**TASK INSTRUCTIONS**
Please reproduce, exactly as given, the lines running from the start of the data to the line containing "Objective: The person", inclusive, and omit the pictures.

+++++

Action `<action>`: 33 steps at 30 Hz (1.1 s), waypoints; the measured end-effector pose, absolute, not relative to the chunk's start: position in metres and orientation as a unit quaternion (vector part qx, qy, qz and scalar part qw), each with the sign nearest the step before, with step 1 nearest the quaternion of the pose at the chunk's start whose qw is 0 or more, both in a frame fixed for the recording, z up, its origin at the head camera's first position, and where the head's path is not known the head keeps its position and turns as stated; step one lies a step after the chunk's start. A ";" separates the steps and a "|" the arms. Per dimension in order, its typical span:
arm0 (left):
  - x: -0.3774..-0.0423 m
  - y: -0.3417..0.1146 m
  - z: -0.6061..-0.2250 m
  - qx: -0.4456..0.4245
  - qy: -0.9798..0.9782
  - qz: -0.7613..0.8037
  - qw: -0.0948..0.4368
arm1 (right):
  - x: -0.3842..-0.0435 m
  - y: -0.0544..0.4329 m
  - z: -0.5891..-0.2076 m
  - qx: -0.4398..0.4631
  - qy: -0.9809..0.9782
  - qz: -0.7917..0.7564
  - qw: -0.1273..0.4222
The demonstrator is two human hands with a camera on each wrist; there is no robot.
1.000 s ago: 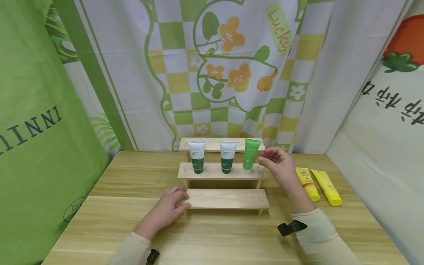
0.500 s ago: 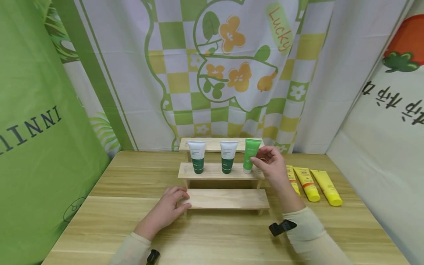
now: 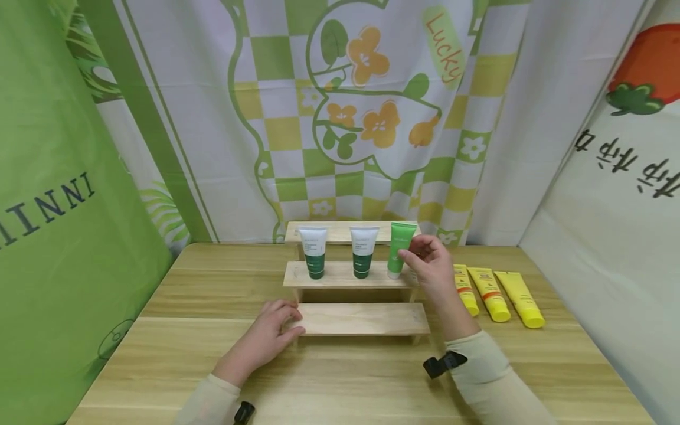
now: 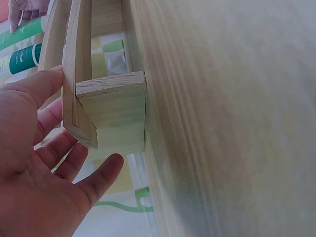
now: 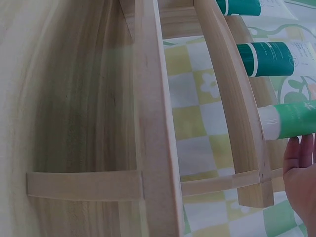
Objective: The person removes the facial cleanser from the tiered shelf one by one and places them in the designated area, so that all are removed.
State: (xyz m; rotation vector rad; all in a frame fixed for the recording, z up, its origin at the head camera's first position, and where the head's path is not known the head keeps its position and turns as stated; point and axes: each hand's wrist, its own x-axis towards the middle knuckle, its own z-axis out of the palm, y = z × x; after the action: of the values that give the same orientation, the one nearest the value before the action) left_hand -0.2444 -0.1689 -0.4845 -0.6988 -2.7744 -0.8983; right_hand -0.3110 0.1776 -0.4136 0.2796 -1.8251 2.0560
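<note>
On the middle step of a wooden stepped display stand (image 3: 361, 319), two white-and-dark-green squeeze tubes (image 3: 314, 254) and a bright green squeeze tube (image 3: 401, 241) stand upright on their caps. The right hand (image 3: 432, 268) is at the green tube's right side, pinching it with the thumb in front and fingers behind. In the right wrist view, fingertips (image 5: 292, 148) meet that tube just above its white cap. At the left end of the lowest step rests the left hand (image 3: 265, 333), its thumb on the front edge. The left wrist view shows its other fingers (image 4: 106, 175) loosely spread beside the board.
Several yellow squeeze tubes (image 3: 490, 295) lie on the wood-grain table (image 3: 212, 295) right of the stand, one partly hidden behind the right forearm. A patterned curtain (image 3: 287, 118) hangs directly behind the stand, with green cloth (image 3: 64, 236) at left and white cloth at right.
The right hand has moved left from beside the green tube until its thumb and fingers meet it. The left hand stays at the lowest step. The head view has shifted slightly.
</note>
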 end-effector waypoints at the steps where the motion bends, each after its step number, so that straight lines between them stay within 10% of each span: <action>1: -0.244 -0.169 -0.485 -0.232 -0.923 -0.299 0.070 | -0.310 0.178 -0.414 0.098 -0.645 0.733 0.190; 21: -0.242 -0.166 -0.489 -0.229 -0.921 -0.308 0.064 | -0.242 0.265 -0.412 0.023 -0.607 0.751 0.258; 33: -0.242 -0.164 -0.486 -0.227 -0.923 -0.304 0.057 | -0.211 0.335 -0.432 -0.005 -0.611 0.763 0.209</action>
State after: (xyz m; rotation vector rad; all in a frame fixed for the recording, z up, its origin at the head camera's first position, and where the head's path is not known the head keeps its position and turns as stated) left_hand -0.2421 -0.1644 -0.4856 -0.6869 -2.7993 -0.9231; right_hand -0.2111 0.3346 -0.4315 -0.0140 -1.6995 2.1231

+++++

**PROBLEM SOLUTION**
Action `<action>`: 33 steps at 30 Hz (1.1 s), waypoints; the measured end-effector pose, absolute, not relative to the chunk's start: position in metres and orientation as a unit quaternion (vector part qx, qy, qz and scalar part qw), each with the sign nearest the step before, with step 1 nearest the quaternion of the pose at the chunk's start whose qw is 0 or more, both in a frame fixed for the recording, z up, its origin at the head camera's first position, and where the head's path is not known the head keeps its position and turns as stated; step one lies a step after the chunk's start. A ";" separates the steps and a "|" the arms. Per dimension in order, its typical span:
arm0 (left):
  - x: -0.3774..-0.0423 m
  - y: -0.3417..0.1146 m
  - z: -0.6061..-0.2250 m
  - qx: -0.4456..0.4245
  - qy: -0.9798..0.9782
  - qz: -0.7613..0.8037
  - qw: -0.0948..0.4368
arm1 (right):
  - x: -0.3842..-0.0435 m
  - y: -0.0544..0.4329 m
  - z: -0.5891..-0.2076 m
  - qx: -0.4398..0.4631
  - qy: -0.9809..0.9782
  - qz: -0.7917..0.7564
  - qw: -0.1273..0.4222
The demonstrator is two human hands with a camera on each wrist; there is no robot.
1.000 s ago: 
0.500 s ago: 
now: 
now: 
now: 
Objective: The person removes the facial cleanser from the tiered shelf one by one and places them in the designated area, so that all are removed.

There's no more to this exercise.